● RAW DATA
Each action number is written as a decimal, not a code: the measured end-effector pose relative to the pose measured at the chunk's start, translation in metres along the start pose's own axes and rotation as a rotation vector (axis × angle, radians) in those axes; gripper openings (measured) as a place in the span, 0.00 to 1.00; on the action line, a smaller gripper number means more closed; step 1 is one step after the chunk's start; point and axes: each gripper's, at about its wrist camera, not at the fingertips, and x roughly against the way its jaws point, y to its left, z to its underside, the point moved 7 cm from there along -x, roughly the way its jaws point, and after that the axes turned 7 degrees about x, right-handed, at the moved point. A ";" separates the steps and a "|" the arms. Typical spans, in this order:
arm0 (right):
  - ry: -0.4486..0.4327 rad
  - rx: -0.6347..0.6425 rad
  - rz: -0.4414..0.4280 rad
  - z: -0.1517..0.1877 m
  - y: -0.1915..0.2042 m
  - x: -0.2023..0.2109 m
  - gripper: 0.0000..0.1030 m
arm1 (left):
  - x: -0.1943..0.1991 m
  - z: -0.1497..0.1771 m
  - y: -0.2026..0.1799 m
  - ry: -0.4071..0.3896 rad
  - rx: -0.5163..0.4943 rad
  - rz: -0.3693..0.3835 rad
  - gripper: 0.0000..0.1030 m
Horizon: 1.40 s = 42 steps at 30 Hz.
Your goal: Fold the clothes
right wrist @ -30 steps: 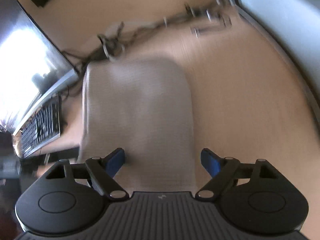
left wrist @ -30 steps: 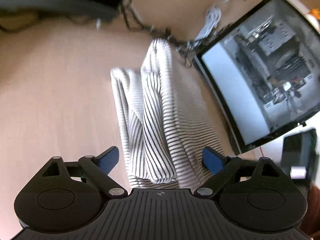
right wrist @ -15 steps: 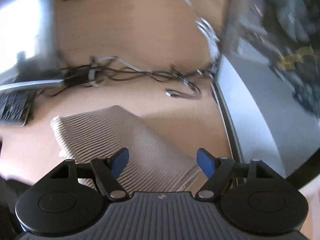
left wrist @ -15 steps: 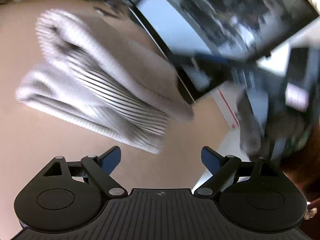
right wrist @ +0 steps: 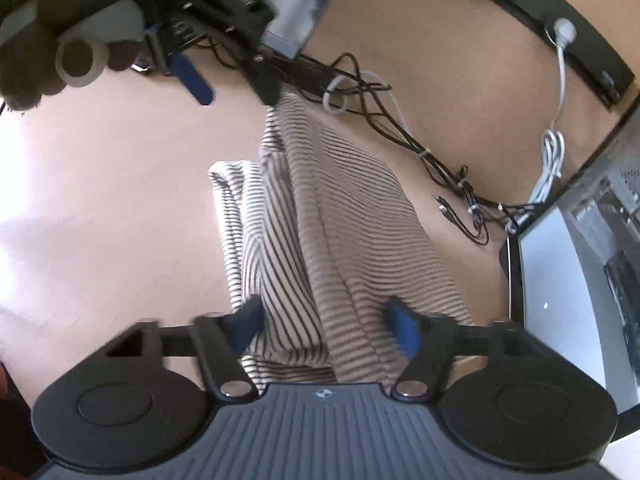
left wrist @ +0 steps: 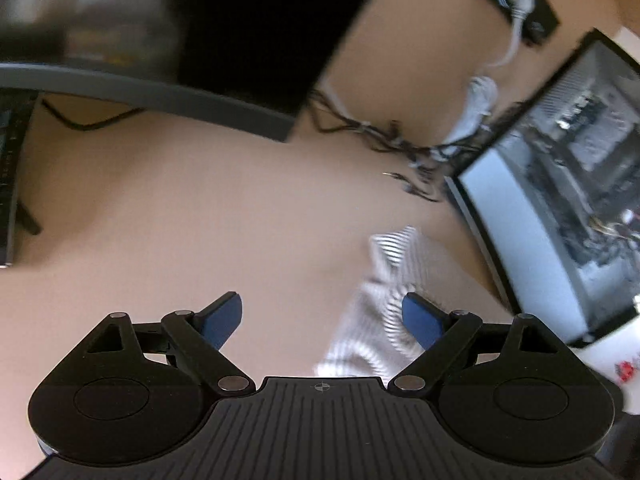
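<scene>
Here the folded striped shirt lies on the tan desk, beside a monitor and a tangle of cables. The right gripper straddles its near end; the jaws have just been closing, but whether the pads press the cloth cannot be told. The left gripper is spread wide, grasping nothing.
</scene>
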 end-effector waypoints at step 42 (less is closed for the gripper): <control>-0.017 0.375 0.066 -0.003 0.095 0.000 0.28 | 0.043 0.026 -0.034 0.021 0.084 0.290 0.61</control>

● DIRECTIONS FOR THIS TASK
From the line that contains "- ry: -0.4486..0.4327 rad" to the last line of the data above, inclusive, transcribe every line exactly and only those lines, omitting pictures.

● EXPECTED ANSWER
  - ry: -0.4486..0.4327 rad
  - rx: -0.6347..0.6425 rad
  - rz: -0.4414..0.4280 rad
  - z: -0.1517..0.1877 m
  - y: -0.1915..0.2042 m
  - x: -0.2023..0.2109 m
  - gripper: 0.0000..0.1030 m
arm1 (left):
  - x: -0.1943..0.1991 m
  - z: -0.1497..0.1771 m
  - y: -0.2026..0.1799 m
  - ry: -0.4071..0.3896 rad
  - rx: -0.5163..0.4943 rad
  - rz: -0.3693..0.3835 rad
  - gripper: 0.0000..0.1030 m
Horizon: 1.40 s = 42 steps at 30 Hz.
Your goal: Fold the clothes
right wrist @ -30 steps: 
left wrist @ -30 steps: 
right wrist @ -15 steps: 
left wrist @ -15 steps: 
right wrist @ +0 steps: 
left wrist @ +0 steps: 
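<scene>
Here the folded striped shirt lies on the tan desk, beside a monitor and a tangle of cables. The right gripper straddles its near end; the jaws have just been closing, but whether the pads press the cloth cannot be told. The left gripper is spread wide, grasping nothing.
</scene>
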 end-effector waypoints at step 42 (less is closed for the gripper): <control>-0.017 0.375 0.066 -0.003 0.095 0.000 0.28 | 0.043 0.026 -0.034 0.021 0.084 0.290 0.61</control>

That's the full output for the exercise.